Mereka menuju sebuah ruangan yabg dimana di pintunya tertulis kata Private. Yang artinya tidak sembarang orang bisa masuk ke dalam ruangan itu.
Oma Laras duduk di salah satu kursi sofa diikuti Rey yang duduk di sofa di depan Oma Laras.
"Kau dekat dengan Rafa?" Tanya Oma Laras.
"Tidak"
"Lalu, apa hubungan diantara kalian?"
"Gak jelas"
Oma Laras terkekeh pelan.
"Masih sama"
Rey menatap Oma Laras dengan tatapan penuh tanya.
"Maksud Oma?"
"Apa kau tidak merindukan dirimu yang dulu? Sama seperti yang lainnya, yang juga merindukan dirimu yang dahulu. Yang selalu tersenyum dan tertawa. Kemana tawa itu? Reyna?"
Deg
Gadis itu mengadahkan kepalanya sambil memejamkan matanya lalu menggeleng pelan.
"Tawa? Aku tak mengenal apa itu tawa, canda, bahagia, atau semacamnya"
"Kamu masih menyimpan dendam dan bencimu itu?"
"Aku hanya mencari keadilan"
Oma Laras kembali terkekeh pelan.
"Bicara soal keadilan, dunia ini terlalu kejam untuk mu"
Gadis itu hanya terdiam sambil menatap lantai dengan tatapan kosong.
"Soal ayahmu, kau masih membencinya?"
"Aku tak pernah membencinya"
"Lalu kenapa kau menjauhinya? Tidakkah itu artinya kau membencinya?"
"Bukan benci yang membuatku jauh darinya. Tapi kecewa"
Kini keadaan di ruangan itu hening. Karena hanya ada mereka berdua di ruangan itu. Tak ada yang membuka suara sampai Oma Laras mengatakan sesuatu yang membuatnya terkejut.
"Kudengar kau sedang menyelidiki kasus kematian mantan kekasihmu satu tahun lalu?"
Rey terdiam memandang Oma Laras dengan tatapan terkejut. Bagaimana dia tau?
"Kau lupa? Aku selalu tahu semua tentang dirimu" ucap Oma Laras seakan mengerti tatapan Rey.
"Kau sudah menemukan pelakunya?" Tanya Oma Laras yang digelengi oleh Rey.
"Entahlah, hanya saja aku masih bingung"
"Lalu kenapa kau tak menyerahkan ini kepada polisi?"
Rey menggeleng pelan.
"Biarkan aku yang mencari petunjuknya sendiri"

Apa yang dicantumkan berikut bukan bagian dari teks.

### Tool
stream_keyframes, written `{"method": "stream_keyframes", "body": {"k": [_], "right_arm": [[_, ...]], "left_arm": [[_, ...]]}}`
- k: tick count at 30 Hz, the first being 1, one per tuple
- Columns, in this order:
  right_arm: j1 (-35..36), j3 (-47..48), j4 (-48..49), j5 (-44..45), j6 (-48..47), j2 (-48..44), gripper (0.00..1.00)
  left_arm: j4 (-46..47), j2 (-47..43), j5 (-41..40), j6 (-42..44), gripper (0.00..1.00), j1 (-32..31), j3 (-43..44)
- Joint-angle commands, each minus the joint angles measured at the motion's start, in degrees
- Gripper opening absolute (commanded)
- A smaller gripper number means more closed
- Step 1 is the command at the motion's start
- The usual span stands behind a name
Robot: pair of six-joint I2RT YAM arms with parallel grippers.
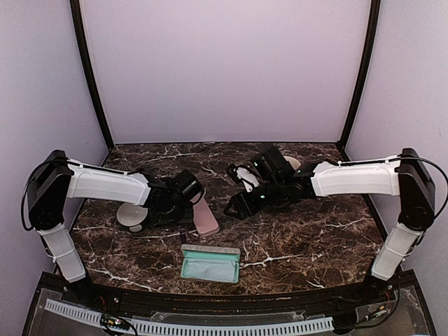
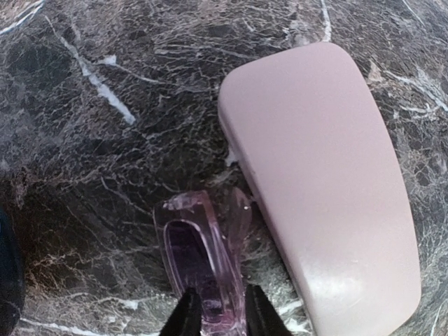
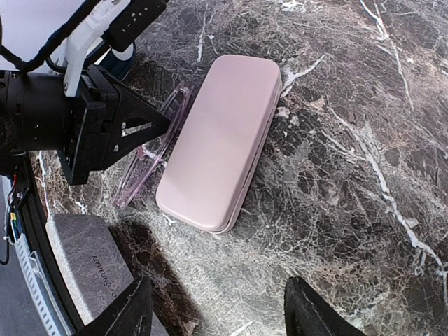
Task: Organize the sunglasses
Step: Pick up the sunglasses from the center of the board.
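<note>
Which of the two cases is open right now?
The mint-lined case at the near edge of the table: its inside faces up, on show. The pink case beside the left hand lies shut.

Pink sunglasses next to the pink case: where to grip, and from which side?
Pinch the pink sunglasses across the frame at the end nearest the left hand, coming from above. They lie lengthwise, tight along the long edge of the pink case, so a mid-frame pinch would likely foul the case. That end looks freer.

arms: white shells, black joints | right pincer: black fingers
</note>
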Motion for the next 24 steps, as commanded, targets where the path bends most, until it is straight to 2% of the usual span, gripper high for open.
{"method": "stream_keyframes", "body": {"k": [1, 16, 24], "right_arm": [[-0.40, 1.84, 0.05, -0.55, -0.70, 0.84, 0.65], [-0.40, 1.47, 0.54, -0.89, -0.61, 0.97, 0.64], [-0.60, 1.46, 0.12, -0.90, -0.55, 0.22, 0.64]], "left_arm": [[-4.34, 0.79, -2.40, 1.13, 0.20, 0.08, 2.13], [-12.54, 2.94, -6.08, 5.04, 0.01, -1.50, 6.84], [-21.38, 2.55, -11.38, 9.45, 0.00, -3.32, 11.87]]}}
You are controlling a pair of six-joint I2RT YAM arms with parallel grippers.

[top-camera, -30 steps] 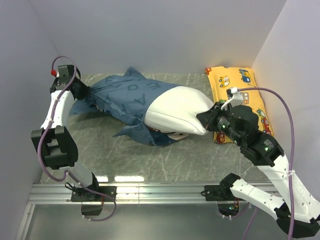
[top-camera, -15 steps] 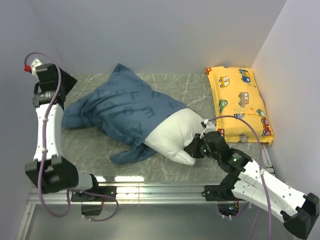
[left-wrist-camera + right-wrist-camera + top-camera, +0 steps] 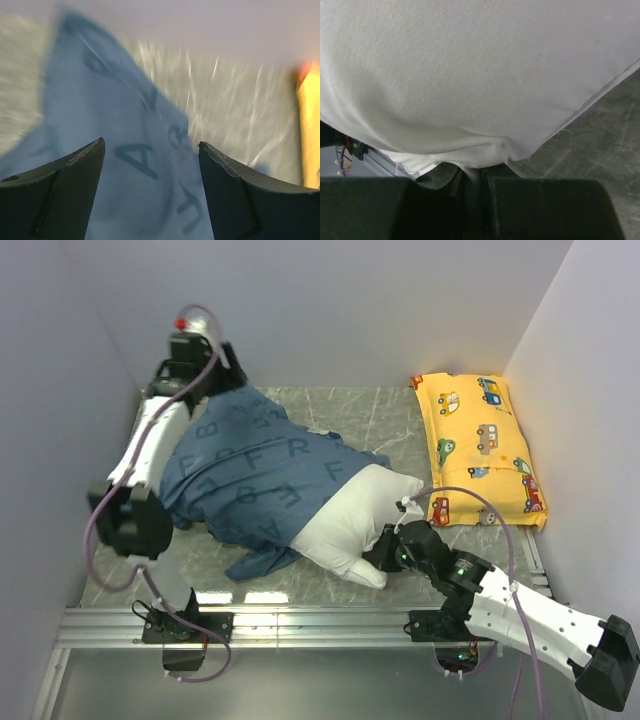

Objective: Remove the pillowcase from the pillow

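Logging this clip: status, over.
Left end effector open, over pillowcase. Right end effector shut on pillow corner. Pillow half out. Yellow pillow beside, not blocking.

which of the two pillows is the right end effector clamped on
The plain white pillow, half out of the blue pillowcase: the right end effector pinches its near corner. The yellow car-print pillow lies apart, untouched.

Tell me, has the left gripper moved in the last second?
Yes. The left gripper has swung away from the left wall, toward the back wall and rightward, nearer the fixed yellow pillow.
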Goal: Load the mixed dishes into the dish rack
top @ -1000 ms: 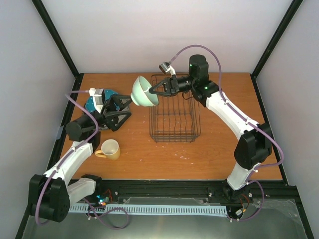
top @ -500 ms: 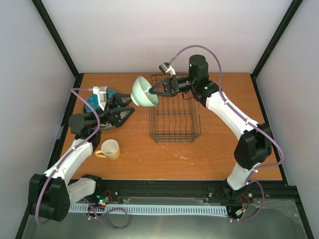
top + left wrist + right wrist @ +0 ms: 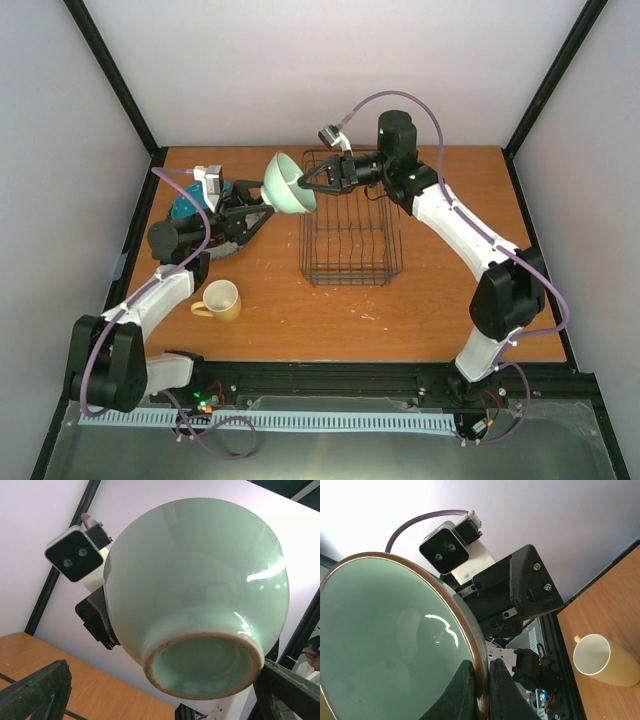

"Kau mau tahu satu petunjuk dariku? Tapi itu tidak gratis"
Gadis itu menatap Oma Laras dengan tatapan bertanya.
"Petunjuk?"
"Nanti ku beri tahu apa yang harus kau bayar. Sekarang, aku akan memberimu petunjuk"
"Apa?"
Oma Laras tersenyum penuh arti.
"Seekor singa jantan dewasa memiliki satu ekor anak singa jantan dan dia bertemu seekor singa betina dewasa yang juga memiliki seekor anak singa jantan" ucap Oma Laras menjeda ucapannya.
"Singa jantan dewasa dan singa betina dewasa itu menikah. Tapi anak dari singa berina tak terima pernikahan itu. Karena semenjak mereka menikah, induknya hanya mengasihani anak singa jantan dewasa. Sampai akhirnya mereka menjatuhkan satu sama lain dan berujung bencana besar"
Rey terdiam mencerna setiap perkataan Oma Laras. Apa ini?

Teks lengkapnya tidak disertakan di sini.